Bobby was already having trouble remembering the odd names for each class. The students weren’t called freshman and sophomores, etc, like in most high schools. At Metamora they were third formers, fourth formers, etc. Mona had written it all down for Bobby:
Third Form = Freshmen
Fourth Form = Sophomores
Fifth Form = Juniors
Sixth Form = Seniors
A big part of the job, Mona had emphasized, was “helping the third formers acclimate themselves to boarding school life.” Would Bobby be able to buck up a homesick new student, or console a girl who’d gotten the Curse for the first time?
Even if she wasn’t the housemother type, she did know games, physiology, kinetics, even some of the more obscure branches of ethnic dance, Bobby reminded herself as she unwrapped her lucky stick and swung it experimentally. For a moment she pretended she was back on the field with the rest of the Spitfires, in the final quarter of the game against the Bayard Blackhawks. Block that pass! Send it to Chick! Run up to position! Swing for the goal!

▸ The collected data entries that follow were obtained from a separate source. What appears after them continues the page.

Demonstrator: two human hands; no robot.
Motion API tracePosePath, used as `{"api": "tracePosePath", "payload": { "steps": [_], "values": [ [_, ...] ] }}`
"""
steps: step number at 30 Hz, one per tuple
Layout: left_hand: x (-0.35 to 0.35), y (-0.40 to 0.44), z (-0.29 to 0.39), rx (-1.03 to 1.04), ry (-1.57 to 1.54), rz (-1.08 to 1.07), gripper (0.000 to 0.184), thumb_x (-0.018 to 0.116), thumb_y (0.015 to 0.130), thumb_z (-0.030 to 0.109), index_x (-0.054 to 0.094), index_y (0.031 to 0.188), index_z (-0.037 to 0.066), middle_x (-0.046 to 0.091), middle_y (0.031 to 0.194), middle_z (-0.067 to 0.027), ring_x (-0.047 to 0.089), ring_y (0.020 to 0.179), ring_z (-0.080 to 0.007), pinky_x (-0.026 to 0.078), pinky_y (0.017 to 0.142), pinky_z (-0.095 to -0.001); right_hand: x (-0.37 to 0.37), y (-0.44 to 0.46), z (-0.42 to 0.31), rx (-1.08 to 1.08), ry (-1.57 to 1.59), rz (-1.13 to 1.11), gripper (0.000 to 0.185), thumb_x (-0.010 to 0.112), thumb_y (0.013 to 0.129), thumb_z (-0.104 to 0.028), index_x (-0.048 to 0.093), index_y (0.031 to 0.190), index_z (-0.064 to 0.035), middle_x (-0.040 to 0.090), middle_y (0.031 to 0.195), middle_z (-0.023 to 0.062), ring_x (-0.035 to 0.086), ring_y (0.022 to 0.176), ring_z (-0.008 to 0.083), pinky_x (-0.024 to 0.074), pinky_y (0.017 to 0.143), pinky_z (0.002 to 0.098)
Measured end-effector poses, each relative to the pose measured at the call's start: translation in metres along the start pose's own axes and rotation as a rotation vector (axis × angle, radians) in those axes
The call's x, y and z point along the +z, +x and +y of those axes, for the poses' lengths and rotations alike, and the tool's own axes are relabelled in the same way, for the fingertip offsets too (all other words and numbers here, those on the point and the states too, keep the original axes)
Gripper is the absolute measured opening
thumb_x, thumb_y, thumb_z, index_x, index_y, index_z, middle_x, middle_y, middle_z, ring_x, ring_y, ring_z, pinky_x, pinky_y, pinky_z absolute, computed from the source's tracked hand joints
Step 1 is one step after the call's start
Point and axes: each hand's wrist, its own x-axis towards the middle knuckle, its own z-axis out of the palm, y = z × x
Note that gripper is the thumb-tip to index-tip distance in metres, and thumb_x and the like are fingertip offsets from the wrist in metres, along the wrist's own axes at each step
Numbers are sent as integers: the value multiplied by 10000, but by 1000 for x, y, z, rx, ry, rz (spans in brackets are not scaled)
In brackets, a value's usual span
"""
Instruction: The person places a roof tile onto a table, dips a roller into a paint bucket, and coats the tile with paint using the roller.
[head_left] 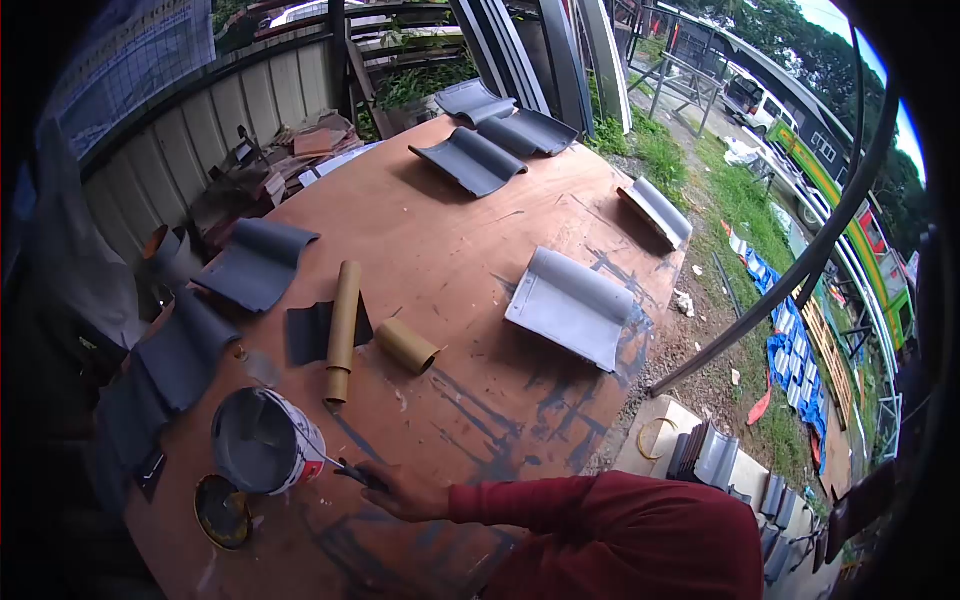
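Observation:
From the lower right reaches my right hand, in a dark red sleeve. Its fingers are closed around the dark handle of what looks like a paint roller. A thin metal rod runs from the handle to the rim of a white bucket of grey paint; the tool's head cannot be made out. Beside the bucket lies a round paint-stained lid. A long tan tube rests across a dark tile, with a short tan half-tube beside it. My left hand is out of view.
Dark curved roof tiles line the left side, and several more lie at the far end. A light grey tile and a smaller pale one sit toward the right edge of the paint-streaked brown tabletop. A dark pole slants past the right side.

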Motion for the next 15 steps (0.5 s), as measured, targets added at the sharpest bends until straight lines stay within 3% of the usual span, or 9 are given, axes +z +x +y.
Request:
{"api": "tracePosePath", "payload": {
  "steps": [1, 4, 5, 6, 7, 8, 11, 13, 15],
  "values": [
    [-4, 1, 3, -22, -12, -32, 518, 528, 1067, 409, 595, 1448, 65, 591, 1434, -153, 514, 1360, -456, 272, 1236, -673, -3, 1, -13, -5, 16, -24, 438, 607, 1050, -171, 468, 1442, -35, 635, 839, 131, 660, 720, 278, 528, 668, 410],
    [7, -3, -3, -65, -8, -40, 541, 490, 1084, 443, 567, 1481, 84, 560, 1484, -144, 483, 1394, -466, 259, 1243, -668, -15, 1, -60, 368, 480, -185, 490, 514, 1121, -272, 393, 1557, -84, 576, 774, 18, 574, 536, 116, 492, 507, 291],
    [16, -4, -7, -56, 4, -28, 558, 471, 1092, 469, 544, 1507, 103, 529, 1536, -136, 455, 1429, -473, 249, 1249, -663, -15, 3, -71, 365, 485, -197, 490, 514, 1121, -272, 393, 1557, -84, 576, 774, 18, 574, 536, 116, 492, 507, 291],
    [44, -7, -25, -74, 9, -21, 558, 471, 1092, 469, 544, 1507, 103, 529, 1536, -136, 455, 1429, -473, 249, 1249, -663, -15, 6, -84, 439, 686, -263, 461, 507, 1124, -273, 414, 1534, -83, 581, 783, 18, 578, 540, 112, 502, 504, 285],
    [80, -8, -50, -9, 15, 65, 549, 466, 1096, 459, 546, 1504, 100, 558, 1480, -168, 502, 1328, -468, 339, 1137, -646, -16, 8, -91, 521, 889, -317, 434, 500, 1127, -274, 434, 1510, -82, 586, 792, 19, 582, 545, 108, 511, 501, 280],
    [93, -8, -60, 57, 23, 150, 541, 461, 1100, 448, 548, 1502, 97, 586, 1425, -201, 550, 1226, -463, 429, 1024, -629, -14, 9, -92, 527, 893, -328, 434, 500, 1127, -274, 434, 1510, -82, 586, 792, 19, 582, 545, 108, 511, 501, 280],
    [108, -17, -68, -7, 32, 23, 559, 461, 1077, 451, 538, 1529, 132, 555, 1496, -171, 536, 1280, -436, 434, 1026, -614, 1, 7, -71, 584, 1018, -334, 322, 492, 1128, -247, 493, 1396, -69, 590, 819, 24, 578, 542, 99, 508, 485, 268],
    [62, -9, -48, -82, 26, -141, 569, 480, 1058, 428, 508, 1552, 147, 531, 1505, -188, 522, 1294, -443, 421, 1053, -608, 8, 4, -48, 704, 1048, -340, 297, 495, 1126, -243, 511, 1360, -60, 581, 826, 26, 540, 522, 102, 482, 468, 261],
    [80, -11, -65, -3, 41, -23, 574, 501, 1044, 414, 519, 1534, 115, 534, 1464, -218, 488, 1297, -458, 410, 1064, -610, 9, 2, -50, 662, 1124, -348, 320, 480, 1128, -232, 509, 1392, -53, 544, 805, 28, 480, 493, 100, 444, 450, 271]
  ]
}}
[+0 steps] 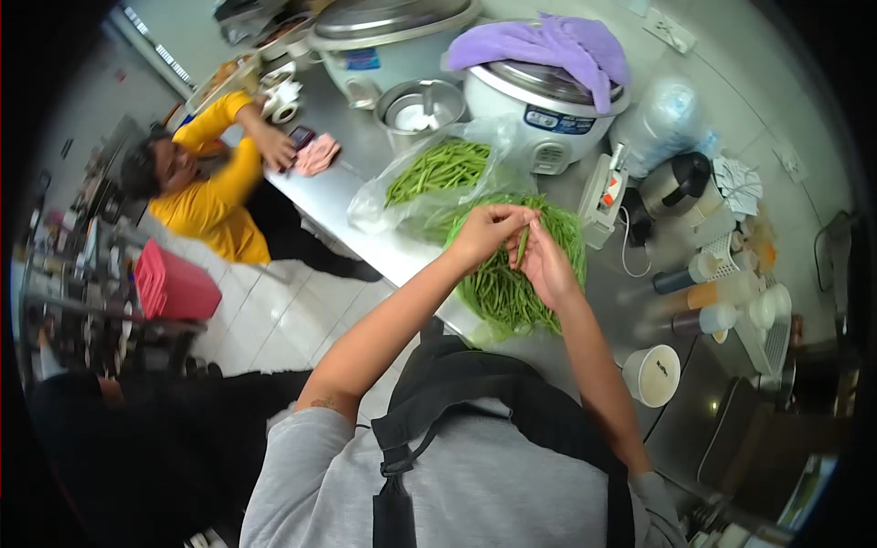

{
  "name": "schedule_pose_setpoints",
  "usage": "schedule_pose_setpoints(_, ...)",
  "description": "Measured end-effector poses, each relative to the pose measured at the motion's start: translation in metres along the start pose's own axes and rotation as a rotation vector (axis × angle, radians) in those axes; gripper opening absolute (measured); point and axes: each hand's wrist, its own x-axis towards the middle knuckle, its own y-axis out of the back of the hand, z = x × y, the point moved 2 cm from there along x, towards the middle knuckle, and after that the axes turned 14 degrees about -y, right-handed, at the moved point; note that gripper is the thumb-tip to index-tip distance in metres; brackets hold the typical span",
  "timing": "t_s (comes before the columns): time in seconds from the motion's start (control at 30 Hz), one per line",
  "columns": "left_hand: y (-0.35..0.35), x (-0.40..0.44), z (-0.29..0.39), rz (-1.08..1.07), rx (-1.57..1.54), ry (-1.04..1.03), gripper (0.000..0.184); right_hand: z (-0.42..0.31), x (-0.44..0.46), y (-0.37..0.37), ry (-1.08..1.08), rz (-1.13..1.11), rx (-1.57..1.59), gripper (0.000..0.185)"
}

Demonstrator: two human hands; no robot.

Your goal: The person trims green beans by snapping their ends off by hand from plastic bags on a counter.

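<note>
Here, I have the left hand [484, 239] and right hand [550, 271] pinching one green bean [522, 248].
Crowding the far side: clear plastic bag [369, 203], towel-draped rice cooker [498, 105].

head cam, single view | we look from wearer's head, forward and steeply down | wide, fisheye-bent, dark-cornered | grey shirt [512, 475] nearest us, low centre | left hand [491, 236], right hand [550, 269] mid-frame | tiled wall [744, 105] beyond, upper right
</note>
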Motion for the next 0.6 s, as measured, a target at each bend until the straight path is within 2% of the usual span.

The heavy clunk of her 1962 Nationals trophy falling on the floor pulled Bobby abruptly from her daydream. Swinging her stick at imaginary balls, she’d only succeeded in knocking the statuette off its perch on her desk.
Bobby started guiltily at a knock on the door. Was it Mona, come to check on her? Or maybe the Headmistress, that Miss Craybill who had interviewed her in Bay City?
But when Bobby opened the door, it was neither. A tall, willowy brunette leaned in the doorway, appraising the young phys ed teacher through half-closed eyes.